§ YOUR GOAL
Give the listing again in full, exactly as written.

*** Opening STUDY MATERIAL ***

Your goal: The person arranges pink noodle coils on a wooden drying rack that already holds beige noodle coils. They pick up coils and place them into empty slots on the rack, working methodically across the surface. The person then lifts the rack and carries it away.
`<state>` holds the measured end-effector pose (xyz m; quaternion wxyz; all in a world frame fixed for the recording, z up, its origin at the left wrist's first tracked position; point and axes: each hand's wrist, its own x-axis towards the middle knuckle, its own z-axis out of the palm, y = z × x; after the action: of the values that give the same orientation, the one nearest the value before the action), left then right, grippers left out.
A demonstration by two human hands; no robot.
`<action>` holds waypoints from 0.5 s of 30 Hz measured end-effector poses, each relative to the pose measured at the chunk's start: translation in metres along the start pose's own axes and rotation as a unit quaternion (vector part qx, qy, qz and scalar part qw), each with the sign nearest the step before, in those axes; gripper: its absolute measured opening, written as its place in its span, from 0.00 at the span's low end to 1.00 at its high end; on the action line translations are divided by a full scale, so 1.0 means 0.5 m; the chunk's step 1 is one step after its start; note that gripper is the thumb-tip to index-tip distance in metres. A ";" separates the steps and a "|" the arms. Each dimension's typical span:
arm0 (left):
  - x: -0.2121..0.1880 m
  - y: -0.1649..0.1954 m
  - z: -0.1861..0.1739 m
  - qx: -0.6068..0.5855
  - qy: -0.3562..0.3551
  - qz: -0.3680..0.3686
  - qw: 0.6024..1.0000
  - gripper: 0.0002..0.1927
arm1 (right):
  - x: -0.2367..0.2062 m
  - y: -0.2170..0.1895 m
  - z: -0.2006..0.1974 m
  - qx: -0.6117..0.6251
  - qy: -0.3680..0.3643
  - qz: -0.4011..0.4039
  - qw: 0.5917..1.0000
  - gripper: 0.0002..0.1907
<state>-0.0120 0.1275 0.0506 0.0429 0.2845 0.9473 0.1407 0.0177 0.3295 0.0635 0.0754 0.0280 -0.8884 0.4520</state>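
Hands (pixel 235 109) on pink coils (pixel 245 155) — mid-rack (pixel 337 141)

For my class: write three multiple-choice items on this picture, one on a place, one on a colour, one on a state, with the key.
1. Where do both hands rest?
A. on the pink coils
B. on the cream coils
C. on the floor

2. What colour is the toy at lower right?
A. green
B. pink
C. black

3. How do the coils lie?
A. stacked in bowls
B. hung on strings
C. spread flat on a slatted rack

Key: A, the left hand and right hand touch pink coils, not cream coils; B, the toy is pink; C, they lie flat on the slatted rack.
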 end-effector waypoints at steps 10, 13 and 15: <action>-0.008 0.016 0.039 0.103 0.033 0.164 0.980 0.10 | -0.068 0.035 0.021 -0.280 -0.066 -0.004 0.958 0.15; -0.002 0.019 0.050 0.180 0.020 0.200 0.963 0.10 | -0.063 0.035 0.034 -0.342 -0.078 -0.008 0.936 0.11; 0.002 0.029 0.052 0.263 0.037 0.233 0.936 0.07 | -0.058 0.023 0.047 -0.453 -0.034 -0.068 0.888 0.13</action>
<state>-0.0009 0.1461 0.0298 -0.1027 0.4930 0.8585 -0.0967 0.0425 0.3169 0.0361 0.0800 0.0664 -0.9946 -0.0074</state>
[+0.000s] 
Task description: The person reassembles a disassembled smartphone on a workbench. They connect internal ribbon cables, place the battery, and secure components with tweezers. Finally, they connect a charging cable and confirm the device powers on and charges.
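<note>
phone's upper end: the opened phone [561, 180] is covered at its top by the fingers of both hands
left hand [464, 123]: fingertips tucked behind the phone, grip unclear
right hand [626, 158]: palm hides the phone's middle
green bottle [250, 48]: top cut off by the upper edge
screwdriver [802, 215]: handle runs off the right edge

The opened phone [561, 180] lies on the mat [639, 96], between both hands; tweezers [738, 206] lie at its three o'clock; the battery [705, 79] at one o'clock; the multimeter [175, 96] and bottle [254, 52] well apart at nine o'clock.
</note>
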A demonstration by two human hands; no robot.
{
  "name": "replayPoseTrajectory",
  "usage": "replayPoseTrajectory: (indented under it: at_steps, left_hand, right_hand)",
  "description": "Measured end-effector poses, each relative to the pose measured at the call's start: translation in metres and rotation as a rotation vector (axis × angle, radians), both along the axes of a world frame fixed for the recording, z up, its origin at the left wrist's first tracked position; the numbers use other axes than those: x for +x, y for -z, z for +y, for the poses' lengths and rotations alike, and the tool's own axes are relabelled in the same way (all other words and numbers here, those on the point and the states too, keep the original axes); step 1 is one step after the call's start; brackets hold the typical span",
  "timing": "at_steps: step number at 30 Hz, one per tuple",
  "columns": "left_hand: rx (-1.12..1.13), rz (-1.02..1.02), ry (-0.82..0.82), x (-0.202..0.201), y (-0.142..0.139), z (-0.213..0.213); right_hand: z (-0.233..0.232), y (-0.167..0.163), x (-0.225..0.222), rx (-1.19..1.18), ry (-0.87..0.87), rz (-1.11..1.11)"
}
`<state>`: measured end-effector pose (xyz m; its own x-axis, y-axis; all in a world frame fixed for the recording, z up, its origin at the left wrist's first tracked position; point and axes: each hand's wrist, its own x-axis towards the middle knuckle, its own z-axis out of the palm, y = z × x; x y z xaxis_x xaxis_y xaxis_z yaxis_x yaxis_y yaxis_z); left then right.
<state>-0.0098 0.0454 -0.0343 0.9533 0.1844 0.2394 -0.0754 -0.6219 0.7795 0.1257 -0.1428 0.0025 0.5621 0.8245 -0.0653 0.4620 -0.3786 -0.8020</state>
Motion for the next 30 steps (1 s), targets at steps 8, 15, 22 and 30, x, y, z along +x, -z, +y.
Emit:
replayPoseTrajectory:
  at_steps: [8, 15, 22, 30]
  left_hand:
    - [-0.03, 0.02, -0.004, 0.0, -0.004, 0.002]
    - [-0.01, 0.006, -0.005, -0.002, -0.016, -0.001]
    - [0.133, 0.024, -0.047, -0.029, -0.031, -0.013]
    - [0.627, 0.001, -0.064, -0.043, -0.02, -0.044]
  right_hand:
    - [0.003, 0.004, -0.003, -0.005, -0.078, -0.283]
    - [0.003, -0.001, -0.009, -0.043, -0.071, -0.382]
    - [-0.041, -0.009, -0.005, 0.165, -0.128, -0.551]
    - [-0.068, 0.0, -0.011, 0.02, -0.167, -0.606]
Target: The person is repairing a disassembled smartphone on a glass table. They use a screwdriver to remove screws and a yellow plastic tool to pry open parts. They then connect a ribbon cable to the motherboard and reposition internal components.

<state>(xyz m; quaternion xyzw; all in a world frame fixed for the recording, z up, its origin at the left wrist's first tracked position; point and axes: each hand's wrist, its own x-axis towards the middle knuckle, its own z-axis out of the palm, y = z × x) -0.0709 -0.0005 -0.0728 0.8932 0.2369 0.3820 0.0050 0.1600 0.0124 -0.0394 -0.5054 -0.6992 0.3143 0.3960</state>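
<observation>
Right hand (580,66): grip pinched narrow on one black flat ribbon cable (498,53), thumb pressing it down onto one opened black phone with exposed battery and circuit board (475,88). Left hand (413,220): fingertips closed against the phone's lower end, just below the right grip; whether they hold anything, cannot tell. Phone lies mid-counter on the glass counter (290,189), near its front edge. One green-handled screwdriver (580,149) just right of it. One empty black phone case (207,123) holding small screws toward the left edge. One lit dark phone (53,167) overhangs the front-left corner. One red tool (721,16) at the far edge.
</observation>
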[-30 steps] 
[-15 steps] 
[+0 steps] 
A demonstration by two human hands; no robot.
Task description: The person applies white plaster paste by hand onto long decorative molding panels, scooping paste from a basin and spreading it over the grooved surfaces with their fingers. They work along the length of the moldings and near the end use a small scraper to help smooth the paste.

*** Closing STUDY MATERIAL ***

§ WRITTEN ANSWER
Your goal: The person arranges pink noodle coils on a wooden drying rack that already holds beige noodle coils. They pick up coils and place them into empty slots on the rack, working methodically across the surface. The person then lifts the rack and carries it away.
`<state>` holds the measured end-effector pose (xyz m; quaternion wxyz; all in a world frame fixed for the recording, z up, its origin at the left wrist's first tracked position; point and axes: each hand's wrist, its own x-axis towards the middle knuckle, its own z-axis out of the palm, y = z × x; after the action: of the values that give the same orientation, the one nearest the value before the action), left then right, grippers left out.
A demonstration by two human hands; no robot.
`<action>` holds waypoints from 0.5 s of 30 Hz measured end-effector poses, each relative to the pose measured at the chunk's start: translation in metres along the start pose's own axes and rotation as a unit quaternion (vector part qx, qy, qz and scalar part qw), each with the sign nearest the step before, in those axes; gripper: its absolute measured opening, written as its place in its span, from 0.00 at the span's low end to 1.00 at its high end; on the action line translations are divided by a full scale, so 1.0 means 0.5 m; the chunk's step 1 is one step after its start; note that gripper is the thumb-tip to index-tip distance in metres. A ";" separates the steps and a "|" the arms. Each dimension's typical span:
arm0 (left):
  - x: -0.2121..0.1880 m
  - y: -0.1649..0.1954 m
  - z: -0.1861..0.1739 m
  - qx: -0.6068..0.5855
  - qy: -0.3562..0.3551
  - qz: -0.3680..0.3686
  - qw: 0.6024..1.0000
  - gripper: 0.0002..0.1927
arm1 (right):
  - x: -0.2367..0.2062 m
  - y: -0.2170..0.1895 m
  - z: -0.2006..0.1974 m
  - qx: -0.6117..0.6251
  - qy: -0.3680..0.3643
  - qz: -0.4011..0.4039
  - qw: 0.5917..1.0000
  - gripper: 0.0002..0.1907
<state>-0.0120 0.1275 0.0506 0.0429 0.2845 0.9473 0.1407 0.0177 0.3295 0.0635 0.0754 0.0280 -0.8884 0.4520</state>
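Hands (pixel 235 109) on pink coils (pixel 245 155) — mid-rack (pixel 337 141)

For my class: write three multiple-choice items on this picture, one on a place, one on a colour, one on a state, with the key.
1. Where do both hands rest?
A. on the pink coils
B. on the cream coils
C. on the floor

2. What colour is the toy at lower right?
A. green
B. pink
C. black

3. How do the coils lie?
A. stacked in bowls
B. hung on strings
C. spread flat on a slatted rack

Key: A, the left hand and right hand touch pink coils, not cream coils; B, the toy is pink; C, they lie flat on the slatted rack.
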 end-effector waypoints at steps 10, 13 and 15: <action>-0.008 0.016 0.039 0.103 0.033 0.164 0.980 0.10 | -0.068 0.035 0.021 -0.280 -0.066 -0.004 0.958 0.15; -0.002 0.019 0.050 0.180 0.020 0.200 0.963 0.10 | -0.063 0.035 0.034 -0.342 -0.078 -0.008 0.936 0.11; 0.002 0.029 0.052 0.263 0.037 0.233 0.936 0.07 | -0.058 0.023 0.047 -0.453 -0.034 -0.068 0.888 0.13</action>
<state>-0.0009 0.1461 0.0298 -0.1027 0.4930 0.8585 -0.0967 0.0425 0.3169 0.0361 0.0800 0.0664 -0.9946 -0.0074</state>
[+0.000s] 
Task description: The person reassembles a disassembled smartphone on a workbench. They connect internal ribbon cables, place the battery, and secure components with tweezers. Finally, they connect a charging cable and confirm the device powers on and charges.
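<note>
phone's upper end: the opened phone [561, 180] is covered at its top by the fingers of both hands
left hand [464, 123]: fingertips tucked behind the phone, grip unclear
right hand [626, 158]: palm hides the phone's middle
green bottle [250, 48]: top cut off by the upper edge
screwdriver [802, 215]: handle runs off the right edge

The opened phone [561, 180] lies on the mat [639, 96], between both hands; tweezers [738, 206] lie at its three o'clock; the battery [705, 79] at one o'clock; the multimeter [175, 96] and bottle [254, 52] well apart at nine o'clock.
</note>
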A demonstration by two human hands; no robot.
{
  "name": "replayPoseTrajectory",
  "usage": "replayPoseTrajectory: (indented under it: at_steps, left_hand, right_hand)",
  "description": "Measured end-effector poses, each relative to the pose measured at the call's start: translation in metres and rotation as a rotation vector (axis × angle, radians), both along the axes of a world frame fixed for the recording, z up, its origin at the left wrist's first tracked position; the numbers use other axes than those: x for +x, y for -z, z for +y, for the poses' lengths and rotations alike, and the tool's own axes are relabelled in the same way (all other words and numbers here, those on the point and the states too, keep the original axes); step 1 is one step after the call's start; brackets hold the typical span",
  "timing": "at_steps: step number at 30 Hz, one per tuple",
  "columns": "left_hand: rx (-1.12..1.13), rz (-1.02..1.02), ry (-0.82..0.82), x (-0.202..0.201), y (-0.142..0.139), z (-0.213..0.213); right_hand: z (-0.233..0.232), y (-0.167..0.163), x (-0.225..0.222), rx (-1.19..1.18), ry (-0.87..0.87), rz (-1.11..1.11)"
}
`<state>`: measured end-effector pose (xyz m; its own x-axis, y-axis; all in a world frame fixed for the recording, z up, its origin at the left wrist's first tracked position; point and axes: each hand's wrist, its own x-axis towards the middle knuckle, its own z-axis out of the palm, y = z × x; x y z xaxis_x xaxis_y xaxis_z yaxis_x yaxis_y yaxis_z); left then right.
<state>-0.0098 0.0454 -0.0343 0.9533 0.1844 0.2394 -0.0754 -0.6219 0.7795 0.1257 -0.1428 0.0025 0.5621 0.8245 -0.0653 0.4620 -0.3786 -0.8020</state>
Motion for the next 30 steps (1 s), targets at steps 8, 15, 22 and 30, x, y, z along +x, -z, +y.
Emit:
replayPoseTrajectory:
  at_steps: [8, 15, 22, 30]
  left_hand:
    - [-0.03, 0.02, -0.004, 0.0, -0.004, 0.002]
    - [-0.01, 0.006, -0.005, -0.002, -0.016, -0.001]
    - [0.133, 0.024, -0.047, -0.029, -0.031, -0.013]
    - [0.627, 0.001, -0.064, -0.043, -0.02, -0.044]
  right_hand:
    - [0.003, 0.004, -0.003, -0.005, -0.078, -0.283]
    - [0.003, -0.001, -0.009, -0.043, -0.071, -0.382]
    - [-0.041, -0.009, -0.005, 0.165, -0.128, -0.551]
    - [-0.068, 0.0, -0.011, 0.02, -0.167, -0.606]
Target: The person is repairing a disassembled smartphone on a glass table. They use a screwdriver to remove screws and a yellow plastic tool to pry open parts. They then connect a ribbon cable to the motherboard and reposition internal components.

<state>(xyz m; quaternion xyzw; all in a world frame fixed for the recording, z up, its origin at the left wrist's first tracked position; point and axes: each hand's wrist, its own x-axis towards the middle knuckle, its own z-axis out of the palm, y = z × x) -0.0709 -0.0005 -0.0728 0.8932 0.2369 0.3820 0.0050 0.1600 0.0124 -0.0394 -0.5054 -0.6992 0.3143 0.3960</state>
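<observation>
Right hand (580,66): grip pinched narrow on one black flat ribbon cable (498,53), thumb pressing it down onto one opened black phone with exposed battery and circuit board (475,88). Left hand (413,220): fingertips closed against the phone's lower end, just below the right grip; whether they hold anything, cannot tell. Phone lies mid-counter on the glass counter (290,189), near its front edge. One green-handled screwdriver (580,149) just right of it. One empty black phone case (207,123) holding small screws toward the left edge. One lit dark phone (53,167) overhangs the front-left corner. One red tool (721,16) at the far edge.
</observation>
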[-30 steps] 
[-15 steps] 
[+0 steps] 
A demonstration by two human hands; no robot.
Task description: The person applies white plaster paste by hand onto long decorative molding panels, scooping paste from a basin and spreading it over the grooved surfaces with their fingers. They work along the length of the moldings and near the end use a small scraper to help smooth the paste.

The answer contains nothing further.